▶ **Exercise directions**:
Lines outside the range are not wanted. Give again exactly the lines between the line holding "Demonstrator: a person" and the line holding "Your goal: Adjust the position", inclusive, from the listing below.

▶ **Available data**:

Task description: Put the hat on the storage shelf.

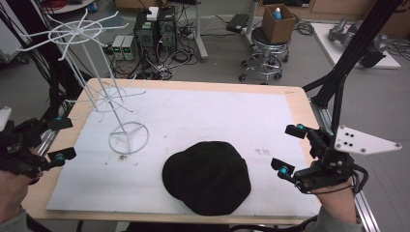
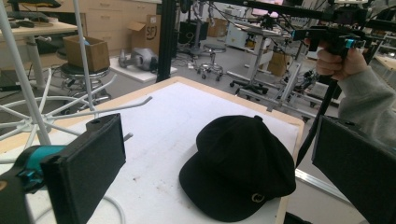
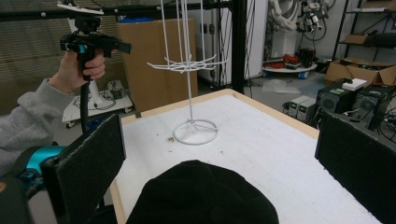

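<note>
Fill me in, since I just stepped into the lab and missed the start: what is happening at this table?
A person holds a two-jaw gripper in each hand over a white-covered wooden table. A black fabric cap lies flat near the front edge, untouched. A white wire rack with hooked arms stands upright at the back left, nothing hanging on it. The left gripper sits off the table's left edge and the right gripper near its right edge, both with jaws apart and holding nothing.

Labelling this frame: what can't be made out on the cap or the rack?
- Black cap: underside hidden against the table, all views; near part cut by the bottom edge, right gripper view.
- Cap's metal emblem: too small to read, left gripper view.
- White wire rack: top cut by the upper edge, both gripper views.
</note>
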`<action>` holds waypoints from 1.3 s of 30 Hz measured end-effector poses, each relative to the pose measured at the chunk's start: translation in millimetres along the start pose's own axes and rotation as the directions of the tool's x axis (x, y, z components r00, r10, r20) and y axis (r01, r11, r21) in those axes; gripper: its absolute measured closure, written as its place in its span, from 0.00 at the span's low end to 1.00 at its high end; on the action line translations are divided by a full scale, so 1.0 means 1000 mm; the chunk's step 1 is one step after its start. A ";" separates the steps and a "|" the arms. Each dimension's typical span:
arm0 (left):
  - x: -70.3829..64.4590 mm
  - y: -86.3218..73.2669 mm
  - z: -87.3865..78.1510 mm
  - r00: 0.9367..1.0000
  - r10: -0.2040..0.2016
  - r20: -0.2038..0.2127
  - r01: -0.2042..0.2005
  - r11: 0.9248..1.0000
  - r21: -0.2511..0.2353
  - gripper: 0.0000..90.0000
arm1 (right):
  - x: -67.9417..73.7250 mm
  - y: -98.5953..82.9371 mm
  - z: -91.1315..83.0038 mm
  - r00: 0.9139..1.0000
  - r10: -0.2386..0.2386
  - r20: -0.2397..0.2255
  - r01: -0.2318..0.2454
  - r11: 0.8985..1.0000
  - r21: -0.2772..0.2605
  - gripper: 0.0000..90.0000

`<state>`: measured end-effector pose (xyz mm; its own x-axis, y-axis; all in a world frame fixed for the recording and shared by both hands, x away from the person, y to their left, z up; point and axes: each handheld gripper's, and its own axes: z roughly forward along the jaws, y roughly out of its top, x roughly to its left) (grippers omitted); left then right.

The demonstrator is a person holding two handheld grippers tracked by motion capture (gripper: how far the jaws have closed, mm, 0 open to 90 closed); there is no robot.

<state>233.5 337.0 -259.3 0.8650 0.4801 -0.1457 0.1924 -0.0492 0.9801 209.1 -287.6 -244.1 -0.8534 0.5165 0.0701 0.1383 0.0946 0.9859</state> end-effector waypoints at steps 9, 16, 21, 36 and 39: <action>0.000 0.000 0.000 1.000 -0.003 -0.005 0.003 1.000 0.002 0.03 | 0.001 -0.002 0.009 1.000 -0.016 -0.009 0.016 1.000 0.026 0.01; 0.001 -0.001 0.000 1.000 -0.005 -0.016 0.005 1.000 0.009 0.03 | 0.000 -0.004 0.019 0.999 -0.035 -0.026 0.036 0.998 0.058 0.01; 0.001 -0.002 0.001 1.000 -0.006 -0.020 0.006 1.000 0.014 0.03 | -0.002 -0.010 0.033 0.997 -0.050 -0.066 0.055 0.996 0.073 0.01; 0.003 -0.004 0.000 0.999 -0.014 -0.029 0.015 1.000 0.025 0.03 | -0.020 -0.051 0.088 0.982 -0.027 -0.190 0.067 0.976 0.207 0.01; 0.004 -0.004 0.000 0.999 -0.018 -0.031 0.018 1.000 0.025 0.03 | -0.023 -0.059 0.095 0.981 -0.016 -0.195 0.060 0.974 0.219 0.01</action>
<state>235.7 339.1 -263.9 0.8468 0.5076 -0.1588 0.2198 -0.0621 0.9736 267.9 -224.3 -318.0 -0.9371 0.3391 0.0825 0.1938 0.3090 0.9311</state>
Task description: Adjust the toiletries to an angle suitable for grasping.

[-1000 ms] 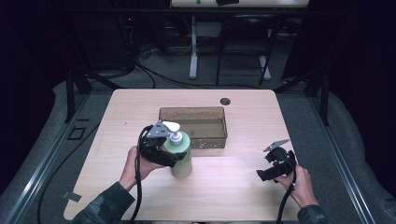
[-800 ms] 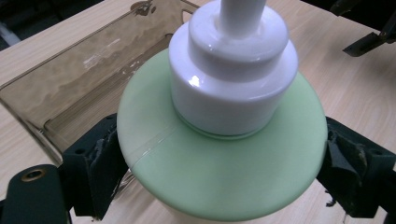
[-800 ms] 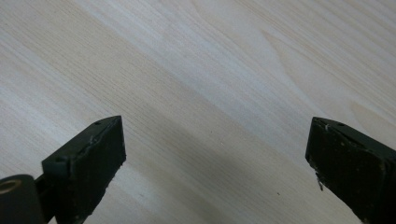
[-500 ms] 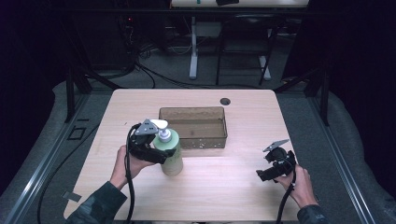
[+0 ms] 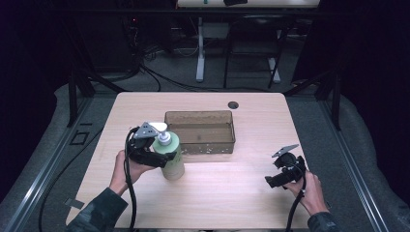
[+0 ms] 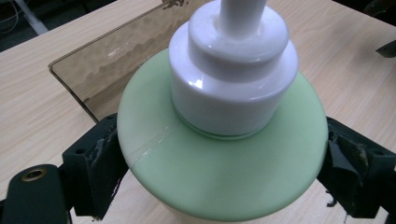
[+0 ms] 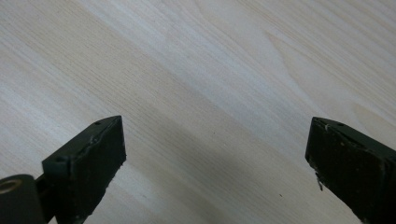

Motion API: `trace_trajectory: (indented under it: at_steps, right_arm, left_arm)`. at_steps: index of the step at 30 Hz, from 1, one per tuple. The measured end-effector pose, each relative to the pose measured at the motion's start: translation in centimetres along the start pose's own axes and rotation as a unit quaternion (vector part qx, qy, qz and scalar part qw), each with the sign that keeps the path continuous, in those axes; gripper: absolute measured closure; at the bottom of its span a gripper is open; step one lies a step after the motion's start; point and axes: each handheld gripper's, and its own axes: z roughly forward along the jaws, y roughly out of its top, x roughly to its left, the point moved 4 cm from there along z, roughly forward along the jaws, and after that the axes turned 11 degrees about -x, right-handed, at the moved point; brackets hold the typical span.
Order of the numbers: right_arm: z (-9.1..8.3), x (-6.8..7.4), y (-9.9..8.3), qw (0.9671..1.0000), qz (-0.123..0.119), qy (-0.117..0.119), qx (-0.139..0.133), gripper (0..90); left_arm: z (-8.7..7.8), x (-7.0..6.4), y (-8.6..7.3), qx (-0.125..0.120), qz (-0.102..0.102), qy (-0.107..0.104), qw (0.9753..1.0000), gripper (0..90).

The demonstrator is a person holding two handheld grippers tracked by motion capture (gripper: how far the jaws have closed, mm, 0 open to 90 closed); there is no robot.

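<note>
High view: the left gripper (image 5: 162, 158) pinches an upright pale-green bottle (image 5: 172, 159) with a white pump, standing on the counter (image 5: 241, 193) just near-left of the tray (image 5: 200, 131). It has shifted left from before. The right gripper (image 5: 279, 178) rests spread.

The shallow brown translucent plastic tray (image 5: 200, 131) blocks the middle of the light wooden bench (image 5: 251, 193), with the pale green pump bottle (image 5: 172, 157) upright just beside its front left corner. Bare bench lies open between bottle and right tool (image 5: 274, 180), passable.
</note>
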Motion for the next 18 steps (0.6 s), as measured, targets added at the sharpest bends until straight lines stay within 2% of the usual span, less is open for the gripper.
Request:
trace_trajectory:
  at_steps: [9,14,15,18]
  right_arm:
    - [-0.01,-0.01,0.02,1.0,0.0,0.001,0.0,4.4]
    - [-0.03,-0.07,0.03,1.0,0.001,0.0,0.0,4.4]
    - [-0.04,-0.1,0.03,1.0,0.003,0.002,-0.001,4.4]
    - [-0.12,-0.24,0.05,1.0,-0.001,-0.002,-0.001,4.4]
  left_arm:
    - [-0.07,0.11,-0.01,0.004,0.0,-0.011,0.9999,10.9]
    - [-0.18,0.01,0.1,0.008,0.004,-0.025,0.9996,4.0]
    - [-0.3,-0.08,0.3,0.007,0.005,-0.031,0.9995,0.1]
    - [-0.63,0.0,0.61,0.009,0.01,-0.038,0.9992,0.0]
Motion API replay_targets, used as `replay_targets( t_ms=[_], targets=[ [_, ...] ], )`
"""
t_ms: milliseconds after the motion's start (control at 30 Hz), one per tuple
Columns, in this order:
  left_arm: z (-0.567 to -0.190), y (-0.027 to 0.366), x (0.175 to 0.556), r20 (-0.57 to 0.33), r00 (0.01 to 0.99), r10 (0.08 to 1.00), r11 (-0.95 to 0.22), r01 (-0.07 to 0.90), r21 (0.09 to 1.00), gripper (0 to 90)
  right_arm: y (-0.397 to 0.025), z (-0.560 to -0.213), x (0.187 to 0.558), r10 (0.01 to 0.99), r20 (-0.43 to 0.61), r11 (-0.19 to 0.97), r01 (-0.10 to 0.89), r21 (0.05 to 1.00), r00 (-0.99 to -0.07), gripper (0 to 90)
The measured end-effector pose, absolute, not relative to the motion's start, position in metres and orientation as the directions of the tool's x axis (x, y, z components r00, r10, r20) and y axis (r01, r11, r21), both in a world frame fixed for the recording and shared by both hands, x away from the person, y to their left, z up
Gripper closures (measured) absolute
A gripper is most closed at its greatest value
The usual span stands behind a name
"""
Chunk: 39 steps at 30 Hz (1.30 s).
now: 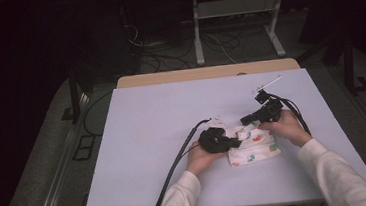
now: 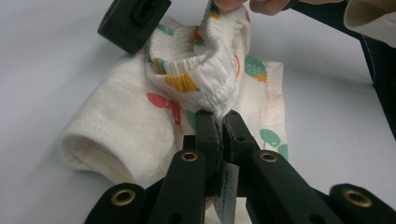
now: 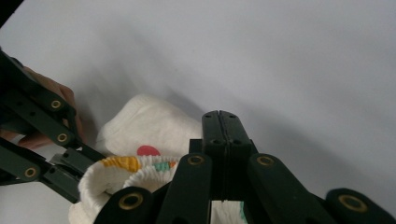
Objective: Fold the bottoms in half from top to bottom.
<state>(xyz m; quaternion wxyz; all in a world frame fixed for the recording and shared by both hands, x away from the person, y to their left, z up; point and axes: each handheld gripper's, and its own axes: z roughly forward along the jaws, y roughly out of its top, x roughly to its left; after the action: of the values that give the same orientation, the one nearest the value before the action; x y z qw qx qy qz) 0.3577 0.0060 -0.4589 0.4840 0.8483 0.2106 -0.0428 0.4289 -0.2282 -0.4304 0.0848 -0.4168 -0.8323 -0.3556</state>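
Mid-fold: left claw (image 2: 219, 122) pinched shut on the garment's (image 2: 121, 126) elastic waistband; right claw (image 3: 219, 122) closed, grip unclear. Next: draw waistband flat.

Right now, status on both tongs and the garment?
Left tongs shut on white fruit-print baby garment at its ribbed edge. Right tongs shut, grip unclear. Pale table clear around it.

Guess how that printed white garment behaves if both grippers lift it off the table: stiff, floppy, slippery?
Probably floppy: the garment already folds and bunches at its elastic band. Likely light, since the left gripper holds it up by one thin edge. Its knit looks unlikely to slip, though loose parts would sag.
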Motion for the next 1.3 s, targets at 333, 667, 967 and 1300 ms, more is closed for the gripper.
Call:
replay_targets(
  t_ms=[333, 667, 967, 1300],
  targets=[
    [-0.461, 0.005, 0.358, -0.293, 0.903, 0.314, -0.444, 0.413, 0.795, 85.0, -0.224, -0.440, 0.436, 0.648, 0.472, 0.413, 0.797, 0.441, -0.597, 88.6],
    [-0.450, 0.013, 0.357, -0.398, 0.863, 0.311, -0.371, 0.496, 0.785, 58.0, -0.232, -0.435, 0.429, 0.633, 0.497, 0.416, 0.802, 0.429, -0.594, 88.7],
    [-0.444, 0.026, 0.364, -0.463, 0.816, 0.347, -0.256, 0.557, 0.790, 39.5, -0.242, -0.427, 0.411, 0.602, 0.520, 0.409, 0.793, 0.452, -0.607, 88.7],
    [-0.442, 0.034, 0.372, -0.490, 0.759, 0.429, -0.178, 0.603, 0.778, 23.4, -0.259, -0.420, 0.371, 0.549, 0.551, 0.397, 0.776, 0.490, -0.629, 88.7]
  ],
)
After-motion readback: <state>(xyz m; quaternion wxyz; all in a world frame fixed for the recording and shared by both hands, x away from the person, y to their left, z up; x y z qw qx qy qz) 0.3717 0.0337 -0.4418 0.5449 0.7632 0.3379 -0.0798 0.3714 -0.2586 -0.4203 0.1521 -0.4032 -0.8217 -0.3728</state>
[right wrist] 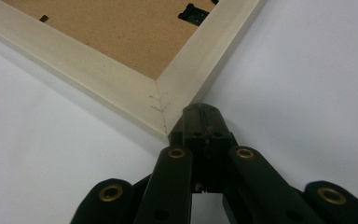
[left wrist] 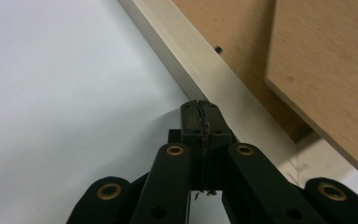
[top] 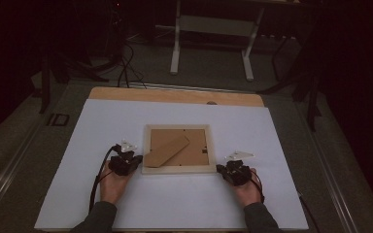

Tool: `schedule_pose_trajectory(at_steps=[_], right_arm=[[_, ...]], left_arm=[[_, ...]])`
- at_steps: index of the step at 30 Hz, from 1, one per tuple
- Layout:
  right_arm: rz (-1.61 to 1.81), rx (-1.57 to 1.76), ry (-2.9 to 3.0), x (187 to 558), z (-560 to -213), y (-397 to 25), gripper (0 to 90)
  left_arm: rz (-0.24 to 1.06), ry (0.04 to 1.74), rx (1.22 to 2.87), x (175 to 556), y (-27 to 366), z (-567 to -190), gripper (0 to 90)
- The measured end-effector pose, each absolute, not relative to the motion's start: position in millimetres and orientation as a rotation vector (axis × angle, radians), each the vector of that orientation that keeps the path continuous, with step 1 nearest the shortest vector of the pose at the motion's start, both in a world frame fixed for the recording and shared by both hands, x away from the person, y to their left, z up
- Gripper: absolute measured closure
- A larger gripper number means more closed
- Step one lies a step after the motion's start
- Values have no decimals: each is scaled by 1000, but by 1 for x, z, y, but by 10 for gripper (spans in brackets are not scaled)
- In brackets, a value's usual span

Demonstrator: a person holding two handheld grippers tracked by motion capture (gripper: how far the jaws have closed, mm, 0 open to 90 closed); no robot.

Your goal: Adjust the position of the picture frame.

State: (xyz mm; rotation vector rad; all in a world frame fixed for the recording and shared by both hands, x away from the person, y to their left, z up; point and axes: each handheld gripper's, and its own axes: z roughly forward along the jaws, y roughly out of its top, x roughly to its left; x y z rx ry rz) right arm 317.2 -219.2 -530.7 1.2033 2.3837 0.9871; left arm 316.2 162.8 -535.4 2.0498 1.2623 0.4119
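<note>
From above, one picture frame [top: 178,148] lies back-up mid-counter [top: 102,131], one prop stand on its backing, my two grippers at its near corners. My left gripper [left wrist: 199,106] has its fingers pressed together, empty, against the frame's edge. My right gripper [right wrist: 200,111], fingers likewise closed on nothing, touches the frame's corner.

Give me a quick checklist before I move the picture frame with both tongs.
1. Picture frame flat, back side up on the white sheet: ok.
2. Left tongs shut, tip at the frame's near left edge: ok.
3. Right tongs shut, tip at the near right corner: ok.
4. Tips actually touching the wood: cannot tell.
5. Stand flap folded flat against the backing: not ok; it looks raised in the left gripper view.
</note>
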Motion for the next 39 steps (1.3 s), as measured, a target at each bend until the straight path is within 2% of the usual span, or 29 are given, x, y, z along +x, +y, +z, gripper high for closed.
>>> schedule_pose_trajectory(at_steps=[10,39], right_arm=[[984,1195,2390,317,-531,-219,900],[1029,1268,2344,321,-533,-226,900]], left_arm=[[416,1233,2124,302,160,-531,900],[453,1252,2052,319,153,-536,900]])
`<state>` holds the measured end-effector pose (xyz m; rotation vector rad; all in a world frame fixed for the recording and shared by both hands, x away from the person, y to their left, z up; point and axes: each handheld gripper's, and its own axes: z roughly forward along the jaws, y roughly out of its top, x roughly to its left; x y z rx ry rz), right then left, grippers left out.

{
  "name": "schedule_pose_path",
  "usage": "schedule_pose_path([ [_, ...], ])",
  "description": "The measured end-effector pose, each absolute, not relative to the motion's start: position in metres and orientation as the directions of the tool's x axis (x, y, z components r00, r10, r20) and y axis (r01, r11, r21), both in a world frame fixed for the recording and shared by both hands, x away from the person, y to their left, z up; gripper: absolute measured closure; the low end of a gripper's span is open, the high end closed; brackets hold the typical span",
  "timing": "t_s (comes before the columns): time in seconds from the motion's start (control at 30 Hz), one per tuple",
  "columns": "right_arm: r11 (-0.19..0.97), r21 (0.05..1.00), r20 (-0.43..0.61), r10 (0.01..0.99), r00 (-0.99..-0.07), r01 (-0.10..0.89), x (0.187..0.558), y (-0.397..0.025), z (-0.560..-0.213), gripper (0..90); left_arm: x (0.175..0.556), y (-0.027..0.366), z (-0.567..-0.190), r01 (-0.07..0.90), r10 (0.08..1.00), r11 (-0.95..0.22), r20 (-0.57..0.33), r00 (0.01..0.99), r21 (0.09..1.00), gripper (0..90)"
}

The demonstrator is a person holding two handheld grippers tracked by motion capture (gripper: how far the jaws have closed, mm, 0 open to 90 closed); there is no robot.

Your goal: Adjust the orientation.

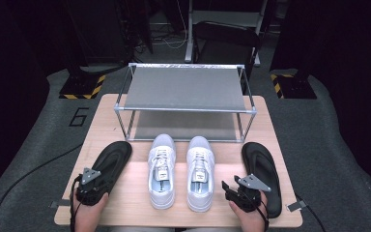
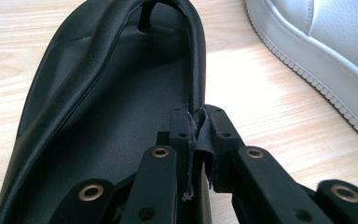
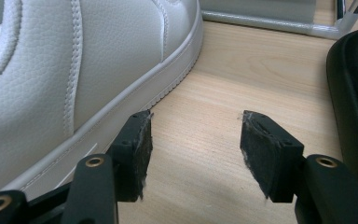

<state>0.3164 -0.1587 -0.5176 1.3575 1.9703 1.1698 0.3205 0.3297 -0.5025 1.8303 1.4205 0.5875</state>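
The left tool (image 2: 199,140) is clenched on the right strap of the left black sandal (image 1: 110,162), which lies at the near left of the surface (image 1: 135,203). The right tool (image 3: 193,149) is released, its jaws spread over bare wood between the right white sneaker (image 3: 74,70) and the right black sandal (image 3: 354,93).

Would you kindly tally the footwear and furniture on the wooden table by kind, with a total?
Black rubber flip-flops: 2, the left one pinched by its strap in the left gripper, the right one lying free.
White leather lace-up sneakers: 2.
Metal-framed two-tier shoe rack with grey shelves: 1.
Total: 5.
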Motion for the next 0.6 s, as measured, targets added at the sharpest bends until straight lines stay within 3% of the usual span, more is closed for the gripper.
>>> schedule_pose_path([
  [0.6,0.150,0.849,0.077,0.914,-0.398,0.507,0.3167,-0.1600,-0.5175,43.2,0.3190,0.3302,-0.5010,0.599,0.951,-0.118,-0.084,0.297,0.792,83.8],
])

▶ **Result of this task**:
Demonstrator: a person holding two handheld grippers tracked by motion capture (gripper: how far the jaws have closed, mm, 0 open to 90 closed); no robot.

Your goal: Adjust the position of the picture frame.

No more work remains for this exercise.